Exercise aim → What you return must be the exact lines of the material below, from the first through the one that has "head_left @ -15", with no pictures and, please, nothing else.

Data segment →
**********
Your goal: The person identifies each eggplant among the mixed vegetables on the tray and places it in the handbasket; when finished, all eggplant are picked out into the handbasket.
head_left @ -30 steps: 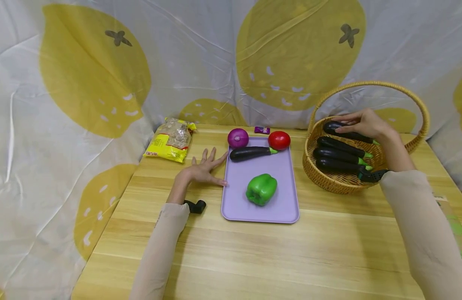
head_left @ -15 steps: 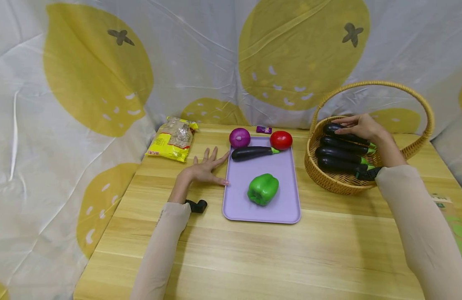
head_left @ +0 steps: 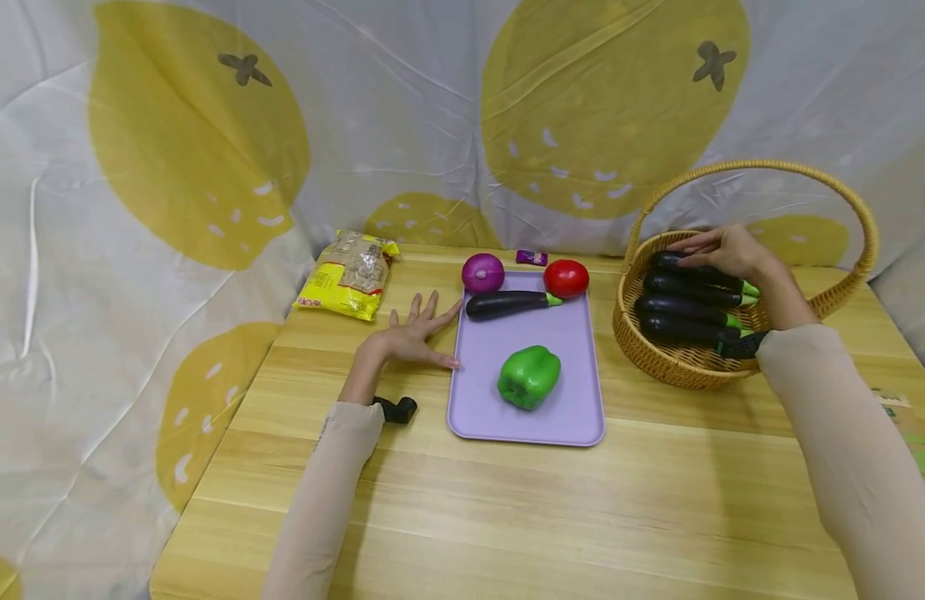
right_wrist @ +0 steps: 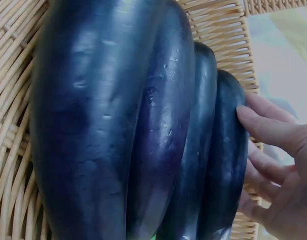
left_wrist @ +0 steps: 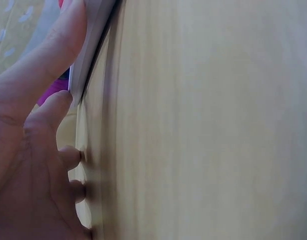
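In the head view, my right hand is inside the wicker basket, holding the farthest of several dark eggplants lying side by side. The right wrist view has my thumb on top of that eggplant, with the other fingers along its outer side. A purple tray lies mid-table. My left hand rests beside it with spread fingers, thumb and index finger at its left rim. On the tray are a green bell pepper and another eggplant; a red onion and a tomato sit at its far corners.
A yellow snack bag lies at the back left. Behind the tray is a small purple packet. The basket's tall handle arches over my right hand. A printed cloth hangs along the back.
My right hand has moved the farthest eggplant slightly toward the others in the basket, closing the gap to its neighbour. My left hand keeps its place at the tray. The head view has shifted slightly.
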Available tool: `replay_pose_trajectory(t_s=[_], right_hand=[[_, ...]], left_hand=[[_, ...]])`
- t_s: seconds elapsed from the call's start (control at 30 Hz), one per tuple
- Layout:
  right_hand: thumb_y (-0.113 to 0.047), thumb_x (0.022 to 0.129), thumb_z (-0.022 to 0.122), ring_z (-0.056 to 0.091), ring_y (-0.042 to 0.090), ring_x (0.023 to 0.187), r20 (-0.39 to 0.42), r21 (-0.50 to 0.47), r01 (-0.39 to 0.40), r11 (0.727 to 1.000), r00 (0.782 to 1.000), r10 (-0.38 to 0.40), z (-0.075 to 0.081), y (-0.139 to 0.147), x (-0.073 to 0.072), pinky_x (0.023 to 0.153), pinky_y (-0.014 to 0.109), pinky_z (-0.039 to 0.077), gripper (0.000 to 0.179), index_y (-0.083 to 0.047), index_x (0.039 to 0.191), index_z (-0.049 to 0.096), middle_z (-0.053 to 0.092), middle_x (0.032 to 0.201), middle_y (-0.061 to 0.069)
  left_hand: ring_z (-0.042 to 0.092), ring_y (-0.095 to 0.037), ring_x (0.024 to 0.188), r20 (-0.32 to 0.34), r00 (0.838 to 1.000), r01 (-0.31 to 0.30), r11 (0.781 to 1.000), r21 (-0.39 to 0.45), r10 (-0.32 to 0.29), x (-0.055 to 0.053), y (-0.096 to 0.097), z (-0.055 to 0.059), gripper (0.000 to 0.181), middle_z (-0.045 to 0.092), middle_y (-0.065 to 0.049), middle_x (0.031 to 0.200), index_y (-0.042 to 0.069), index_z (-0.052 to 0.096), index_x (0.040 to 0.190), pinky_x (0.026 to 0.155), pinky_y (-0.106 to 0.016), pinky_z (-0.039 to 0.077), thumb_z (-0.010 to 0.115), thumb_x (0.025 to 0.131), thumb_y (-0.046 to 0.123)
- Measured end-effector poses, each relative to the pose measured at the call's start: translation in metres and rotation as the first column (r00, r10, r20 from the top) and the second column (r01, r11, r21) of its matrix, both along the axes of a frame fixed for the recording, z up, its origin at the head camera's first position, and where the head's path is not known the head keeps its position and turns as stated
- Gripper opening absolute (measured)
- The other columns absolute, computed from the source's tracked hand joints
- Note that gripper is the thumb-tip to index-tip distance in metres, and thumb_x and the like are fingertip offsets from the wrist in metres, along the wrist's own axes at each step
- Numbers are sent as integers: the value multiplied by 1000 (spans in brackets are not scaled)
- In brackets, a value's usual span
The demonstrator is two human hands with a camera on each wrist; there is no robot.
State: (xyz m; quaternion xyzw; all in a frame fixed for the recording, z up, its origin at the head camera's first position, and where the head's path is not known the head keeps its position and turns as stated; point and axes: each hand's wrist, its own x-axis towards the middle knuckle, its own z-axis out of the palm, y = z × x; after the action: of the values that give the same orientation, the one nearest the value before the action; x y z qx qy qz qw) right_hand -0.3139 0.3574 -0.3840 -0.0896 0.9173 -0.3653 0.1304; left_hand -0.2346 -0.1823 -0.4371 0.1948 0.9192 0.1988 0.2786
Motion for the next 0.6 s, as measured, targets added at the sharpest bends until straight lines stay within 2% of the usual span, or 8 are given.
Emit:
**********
Task solution →
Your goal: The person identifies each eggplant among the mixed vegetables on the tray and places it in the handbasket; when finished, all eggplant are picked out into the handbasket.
head_left @ -30 steps: 
head_left @ -15 steps: 

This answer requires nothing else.